Why do people say "Raid won't prevent data loss"...

I am also in Japan (100M up/down :-D), where are you at that you don't get that much bandwidth. I've gone to Ofunato (tsunami zone) and they still have like 60M there.

Also agree with the idea that RAID is to maintain uptime. Backups are more about the data itself.
 
Nothing can truly prevent data loss other than preparation. Someone above in thread stated "any data you don't have two or more copies of is data you don't care about" which is quite true.

I describe RAID arrays to my customers by telling them that RAID provides fault tolerance and redundancy, not a way to prevent data loss. It provides more uptime and performance in some use cases. This has been said previously in the thread as well.

It is still surprising how much this is discussed in even a Fortune 500-level enterprise environment. Not a week goes by where I have to ask people (that should know better!) about backups. There is never a situation that you should not back up your data you would prefer not to lose. Backup, backup, backup.

My parents run a small but prolific vending business that really has minimal data that cannot afford to be lost, but what is there is crucial, such as tax information and sales numbers. I set them up a simple "backup solution" that includes a local copy on the workstation, an external hard drive for local archival, monthly backups that are stored in a safe deposit box, a yearly dump copy that is kept by their accountant, and a subscription to Carbonite. Sure, it's maybe a bit overkill for their uses, but the entire solution costs less than $1000 including multiple years of Carbonite. RAID doesn't factor in for obvious reasons since they don't require high availability.
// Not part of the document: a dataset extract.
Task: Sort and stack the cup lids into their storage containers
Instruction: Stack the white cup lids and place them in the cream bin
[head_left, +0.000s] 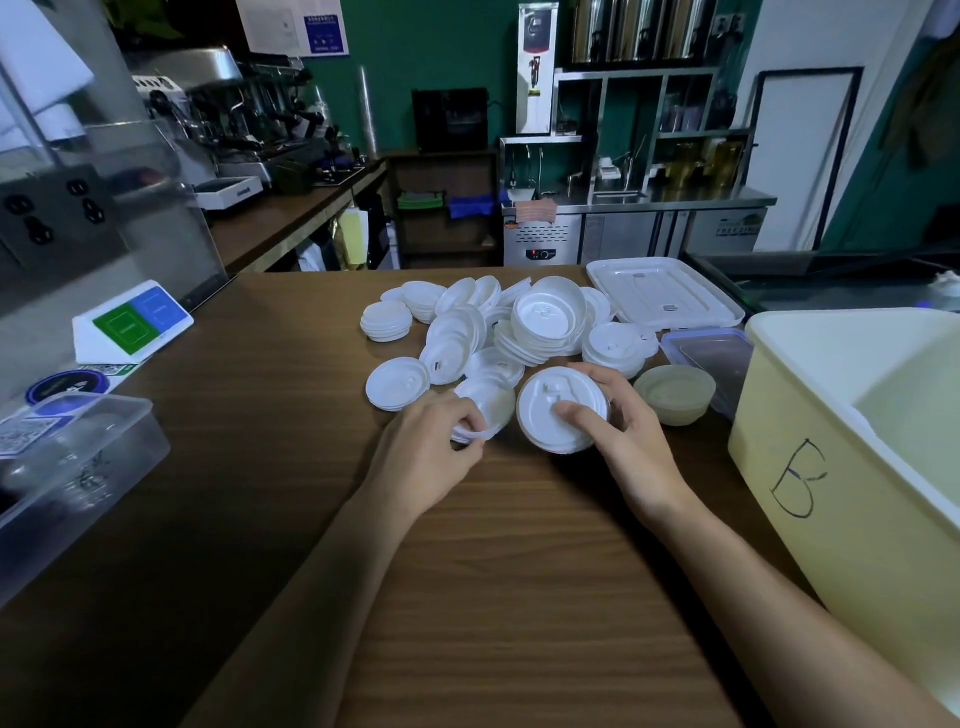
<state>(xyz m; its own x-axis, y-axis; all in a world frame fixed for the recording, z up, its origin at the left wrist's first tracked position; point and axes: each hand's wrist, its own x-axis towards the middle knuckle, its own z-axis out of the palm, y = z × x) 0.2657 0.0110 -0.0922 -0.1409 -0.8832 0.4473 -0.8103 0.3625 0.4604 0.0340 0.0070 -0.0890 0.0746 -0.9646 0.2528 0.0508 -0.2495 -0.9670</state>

Preparation is the only way to prevent data loss.
 
Would a 2-drive RAID1 with a Synology NAS as "backup" storage count as backup? You'd have 2 copies of original data . . . :?
 
Would a 2-drive RAID1 with a Synology NAS as "backup" storage count as backup? You'd have 2 copies of original data . . . :?

Yes you would have 2 copies....

Until a PSU took out both drives.....

Then you would have none

;)
.
 
I live on a military base. Gigabit connection speeds are literally 200ft from my window. The way the internet is ran on base by the company that has the contract is borderline illegal and they violate various areas of their contract. $150 on base gets you an advertised 20mbit connection with actual speeds of 1-1.5mbit and terrible latency with a 150gb cap.
 
I live on a military base. Gigabit connection speeds are literally 200ft from my window. The way the internet is ran on base by the company that has the contract is borderline illegal and they violate various areas of their contract. $150 on base gets you an advertised 20mbit connection with actual speeds of 1-1.5mbit and terrible latency with a 150gb cap.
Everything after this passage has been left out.